Goal of the exercise » Give the data again in full. Keep every line the same.

**** Supplied data

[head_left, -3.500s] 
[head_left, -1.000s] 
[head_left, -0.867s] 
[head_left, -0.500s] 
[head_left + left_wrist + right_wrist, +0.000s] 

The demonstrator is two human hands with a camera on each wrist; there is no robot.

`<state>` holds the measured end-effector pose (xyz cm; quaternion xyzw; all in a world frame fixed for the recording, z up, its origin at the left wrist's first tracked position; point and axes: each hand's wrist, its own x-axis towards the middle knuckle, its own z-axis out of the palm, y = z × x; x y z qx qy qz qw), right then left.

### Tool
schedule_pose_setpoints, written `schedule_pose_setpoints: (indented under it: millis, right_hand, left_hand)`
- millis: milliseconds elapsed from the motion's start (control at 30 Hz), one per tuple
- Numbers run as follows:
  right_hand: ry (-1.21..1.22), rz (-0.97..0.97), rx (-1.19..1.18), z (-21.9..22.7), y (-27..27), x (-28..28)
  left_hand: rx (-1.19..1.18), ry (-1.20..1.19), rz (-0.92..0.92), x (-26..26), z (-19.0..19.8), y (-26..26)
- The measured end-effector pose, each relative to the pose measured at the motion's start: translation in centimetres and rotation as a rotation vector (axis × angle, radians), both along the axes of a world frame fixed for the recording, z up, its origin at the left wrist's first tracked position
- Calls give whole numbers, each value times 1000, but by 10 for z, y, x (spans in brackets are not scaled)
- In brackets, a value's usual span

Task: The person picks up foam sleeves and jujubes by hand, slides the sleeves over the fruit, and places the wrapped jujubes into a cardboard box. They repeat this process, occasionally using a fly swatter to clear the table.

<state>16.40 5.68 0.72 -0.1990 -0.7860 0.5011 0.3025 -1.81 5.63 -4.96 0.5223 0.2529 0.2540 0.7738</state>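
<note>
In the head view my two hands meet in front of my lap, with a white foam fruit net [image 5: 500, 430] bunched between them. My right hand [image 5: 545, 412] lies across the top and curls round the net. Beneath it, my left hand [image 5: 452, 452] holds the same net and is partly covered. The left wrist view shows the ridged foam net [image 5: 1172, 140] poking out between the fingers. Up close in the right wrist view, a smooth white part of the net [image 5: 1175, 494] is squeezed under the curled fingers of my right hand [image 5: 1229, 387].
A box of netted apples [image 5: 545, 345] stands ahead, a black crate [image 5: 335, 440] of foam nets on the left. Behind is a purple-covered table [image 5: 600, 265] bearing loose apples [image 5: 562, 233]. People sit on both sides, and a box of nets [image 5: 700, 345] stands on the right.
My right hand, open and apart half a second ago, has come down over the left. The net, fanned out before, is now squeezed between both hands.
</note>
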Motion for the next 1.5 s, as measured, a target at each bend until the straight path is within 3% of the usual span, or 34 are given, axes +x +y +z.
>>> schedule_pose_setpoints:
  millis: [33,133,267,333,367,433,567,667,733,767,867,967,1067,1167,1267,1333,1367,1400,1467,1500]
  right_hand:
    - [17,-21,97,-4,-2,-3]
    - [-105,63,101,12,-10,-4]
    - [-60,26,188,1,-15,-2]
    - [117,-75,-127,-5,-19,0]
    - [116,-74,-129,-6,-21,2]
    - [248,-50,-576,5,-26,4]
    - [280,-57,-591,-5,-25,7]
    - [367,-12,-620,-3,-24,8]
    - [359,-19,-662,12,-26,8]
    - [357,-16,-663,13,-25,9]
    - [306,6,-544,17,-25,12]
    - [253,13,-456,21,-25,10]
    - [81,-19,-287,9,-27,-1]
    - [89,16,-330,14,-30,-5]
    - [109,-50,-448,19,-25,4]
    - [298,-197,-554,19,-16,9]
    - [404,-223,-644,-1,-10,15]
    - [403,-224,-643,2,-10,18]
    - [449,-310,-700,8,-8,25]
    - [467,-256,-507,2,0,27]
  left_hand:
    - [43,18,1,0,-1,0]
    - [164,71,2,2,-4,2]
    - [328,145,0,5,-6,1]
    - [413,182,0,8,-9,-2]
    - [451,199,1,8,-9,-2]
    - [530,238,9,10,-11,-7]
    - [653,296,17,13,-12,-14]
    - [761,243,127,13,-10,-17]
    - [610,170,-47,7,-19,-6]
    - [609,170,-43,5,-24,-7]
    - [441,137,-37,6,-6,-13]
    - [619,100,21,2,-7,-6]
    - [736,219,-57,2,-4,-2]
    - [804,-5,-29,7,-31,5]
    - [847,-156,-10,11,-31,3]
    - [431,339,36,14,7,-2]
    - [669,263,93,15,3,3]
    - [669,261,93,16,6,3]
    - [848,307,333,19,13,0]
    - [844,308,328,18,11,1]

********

Written reply »
[head_left, -3.500s] 
[head_left, -1.000s] 
[head_left, -0.867s] 
[head_left, -0.500s] 
[head_left + left_wrist + right_wrist, +0.000s] 

The demonstrator is two human hands with a camera on each wrist; there is no robot.

`<state>` holds the measured end-effector pose (xyz cm; quaternion xyzw; all in a world frame fixed for the recording, z up, its origin at the left wrist's first tracked position; point and axes: each hand's wrist, its own x-axis towards the middle knuckle, its own z-axis out of the palm, y = z × x; x y z qx qy qz qw), right then left.

### Tool
schedule_pose_setpoints, written `schedule_pose_setpoints: (indented under it: millis, right_hand, left_hand)`
- millis: milliseconds elapsed from the motion's start (control at 30 Hz), one per tuple
- Numbers run as follows:
  right_hand: ry (-1.21..1.22), rz (-0.97..0.97), rx (-1.19..1.18), z (-21.9..22.7), y (-27..27), x (-28..28)
  left_hand: rx (-1.19..1.18), ry (-1.20..1.19), rz (-0.92..0.92), x (-26..26), z (-19.0..19.8), y (-26..26)
- The measured end-effector pose, each relative to the pose measured at the motion's start: translation in centimetres and rotation as a rotation vector (axis × angle, radians), both along the axes of a world frame fixed for the recording, z up, its origin at the left wrist's first tracked position
- Calls give whole numbers, each value times 1000, but by 10 for z, y, x (spans in brackets are not scaled)
- In brackets, a value's usual span

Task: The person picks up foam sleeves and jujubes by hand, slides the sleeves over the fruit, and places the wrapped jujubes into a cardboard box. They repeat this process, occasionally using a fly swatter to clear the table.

<state>16.40 5.68 0.72 -0.1990 -0.7860 0.5011 0.3025 -1.81 5.63 -4.96 0.5223 0.2529 0.2540 0.7738</state>
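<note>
In the head view my two hands meet in front of my lap, with a white foam fruit net [image 5: 500, 430] bunched between them. My right hand [image 5: 545, 412] lies across the top and curls round the net. Beneath it, my left hand [image 5: 452, 452] holds the same net and is partly covered. The left wrist view shows the ridged foam net [image 5: 1172, 140] poking out between the fingers. Up close in the right wrist view, a smooth white part of the net [image 5: 1175, 494] is squeezed under the curled fingers of my right hand [image 5: 1229, 387].
A box of netted apples [image 5: 545, 345] stands ahead, a black crate [image 5: 335, 440] of foam nets on the left. Behind is a purple-covered table [image 5: 600, 265] bearing loose apples [image 5: 562, 233]. People sit on both sides, and a box of nets [image 5: 700, 345] stands on the right.
My right hand, open and apart half a second ago, has come down over the left. The net, fanned out before, is now squeezed between both hands.
</note>
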Motion for the next 1.5 s, as measured, a target at each bend until the straight path is within 3% of the usual span, or 34 are given, axes +x +y +z.
>>> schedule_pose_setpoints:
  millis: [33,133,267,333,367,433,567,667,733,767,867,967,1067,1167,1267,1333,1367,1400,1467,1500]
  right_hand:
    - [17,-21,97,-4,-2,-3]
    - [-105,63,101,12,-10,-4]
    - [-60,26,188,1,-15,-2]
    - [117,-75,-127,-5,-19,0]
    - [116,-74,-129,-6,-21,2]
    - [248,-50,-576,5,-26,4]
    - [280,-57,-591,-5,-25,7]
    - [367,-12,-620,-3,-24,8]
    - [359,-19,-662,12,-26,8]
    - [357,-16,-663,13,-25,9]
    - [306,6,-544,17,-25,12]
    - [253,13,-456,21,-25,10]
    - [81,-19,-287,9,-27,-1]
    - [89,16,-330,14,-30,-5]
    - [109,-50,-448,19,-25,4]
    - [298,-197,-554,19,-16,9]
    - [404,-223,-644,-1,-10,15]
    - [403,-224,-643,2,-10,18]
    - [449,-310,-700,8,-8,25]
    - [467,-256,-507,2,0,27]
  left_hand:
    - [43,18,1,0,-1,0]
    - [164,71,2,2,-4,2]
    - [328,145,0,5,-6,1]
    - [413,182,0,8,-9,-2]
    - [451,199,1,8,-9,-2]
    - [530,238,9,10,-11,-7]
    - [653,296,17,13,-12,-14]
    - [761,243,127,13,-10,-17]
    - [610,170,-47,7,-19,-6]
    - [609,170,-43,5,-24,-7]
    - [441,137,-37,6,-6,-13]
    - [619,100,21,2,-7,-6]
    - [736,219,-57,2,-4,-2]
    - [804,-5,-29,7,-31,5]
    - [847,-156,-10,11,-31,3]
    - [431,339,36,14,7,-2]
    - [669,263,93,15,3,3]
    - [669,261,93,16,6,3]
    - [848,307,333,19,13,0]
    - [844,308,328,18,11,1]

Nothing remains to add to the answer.